I found myself watching the film of Roald Dahl’s Charlie and the Chocolate Factory recently (the Johnny Depp one sadly, not the far superior Gene Wilder original….). Amongst all the singing and the teaching of lessons to obnoxious children, I couldn’t help but notice three themes with real relevance today. I’m sure there’s more if you look hard enough, but to start us off:
Immigration and its impact on local labour markets.
Should Willy Wonka have been allowed to bring Oompa Loompas from Loompaland to work in his factory? Were they just a cheaper option than the previous employees or did they bring unique skills? Was having them live within the factory the best way for encouraging integration and contribution to the local community or would it only breed resentment?
Loss of jobs to automation.
Few would argue that, were they running the toothpaste factory, they wouldn’t also have considered replacing Charlie’s dad with a top-putting-on robot (it did look very effective). But what did that have to mean for Charlie’s dad – the sole earner in his household. Could the company have found other work for him? Were there local opportunities for him to retrain?

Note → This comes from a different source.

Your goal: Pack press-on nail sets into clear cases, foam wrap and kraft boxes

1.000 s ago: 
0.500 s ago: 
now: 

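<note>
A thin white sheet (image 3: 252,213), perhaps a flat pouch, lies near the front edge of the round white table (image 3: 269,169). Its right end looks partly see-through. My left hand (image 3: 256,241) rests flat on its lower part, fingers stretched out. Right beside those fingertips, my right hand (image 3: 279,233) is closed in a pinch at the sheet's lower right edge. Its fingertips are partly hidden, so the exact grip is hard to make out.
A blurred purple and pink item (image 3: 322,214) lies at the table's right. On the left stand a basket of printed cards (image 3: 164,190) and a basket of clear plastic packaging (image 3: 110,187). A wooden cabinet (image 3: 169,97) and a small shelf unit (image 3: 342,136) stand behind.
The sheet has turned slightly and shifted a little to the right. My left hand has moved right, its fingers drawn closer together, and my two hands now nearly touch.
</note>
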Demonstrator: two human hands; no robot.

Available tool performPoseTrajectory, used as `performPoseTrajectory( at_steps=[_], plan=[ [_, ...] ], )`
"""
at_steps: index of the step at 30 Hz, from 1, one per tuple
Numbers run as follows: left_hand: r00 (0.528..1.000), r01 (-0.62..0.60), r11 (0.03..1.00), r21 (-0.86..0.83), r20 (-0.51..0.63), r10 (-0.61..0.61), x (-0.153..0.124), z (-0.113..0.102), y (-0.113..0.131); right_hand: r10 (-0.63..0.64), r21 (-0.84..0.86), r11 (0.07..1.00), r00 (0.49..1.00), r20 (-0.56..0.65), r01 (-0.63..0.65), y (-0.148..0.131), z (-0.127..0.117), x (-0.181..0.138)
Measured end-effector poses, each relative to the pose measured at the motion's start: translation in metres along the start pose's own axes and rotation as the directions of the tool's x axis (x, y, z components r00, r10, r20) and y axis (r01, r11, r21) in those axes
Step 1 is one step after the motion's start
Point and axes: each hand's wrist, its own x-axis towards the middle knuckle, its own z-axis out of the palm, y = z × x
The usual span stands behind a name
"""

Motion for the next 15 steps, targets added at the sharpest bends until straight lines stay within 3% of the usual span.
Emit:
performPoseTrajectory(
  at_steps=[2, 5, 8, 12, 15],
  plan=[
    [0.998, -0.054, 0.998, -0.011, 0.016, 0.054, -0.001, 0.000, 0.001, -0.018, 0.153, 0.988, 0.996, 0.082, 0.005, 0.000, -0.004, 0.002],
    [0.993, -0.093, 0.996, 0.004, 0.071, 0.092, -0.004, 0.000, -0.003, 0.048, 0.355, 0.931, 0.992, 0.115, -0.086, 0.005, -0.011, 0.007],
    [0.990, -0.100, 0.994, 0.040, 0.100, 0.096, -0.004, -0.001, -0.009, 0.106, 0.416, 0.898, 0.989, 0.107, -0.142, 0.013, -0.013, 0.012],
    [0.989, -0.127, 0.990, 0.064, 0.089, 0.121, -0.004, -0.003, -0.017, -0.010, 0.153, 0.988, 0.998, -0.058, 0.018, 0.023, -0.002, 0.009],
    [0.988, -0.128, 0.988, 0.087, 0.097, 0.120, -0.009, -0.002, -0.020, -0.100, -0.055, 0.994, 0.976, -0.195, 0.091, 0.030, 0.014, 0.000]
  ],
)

And finally, business succession.
The story is, of course, effectively one of succession planning. Willy Wonka had no obvious heir, and, aware of his own mortality, he sets about finding a successor to own and run the factory. Was picking between 5 golden ticket winners an effective plan? Was Charlie the right successor? Much as we could criticise this strategy, bear in mind that only 13% of UK family businesses have a robust, documented and communicated succession plan. If you’re in the other 87%, it’s hard to criticise the Willy Wonka plan. As they (almost) say, people in glass elevators shouldn’t throw stones……
We’ve successfully worked with many businesses, including family companies, on defining and implementing their succession plans. We have yet to resort to putting tickets in chocolate bars!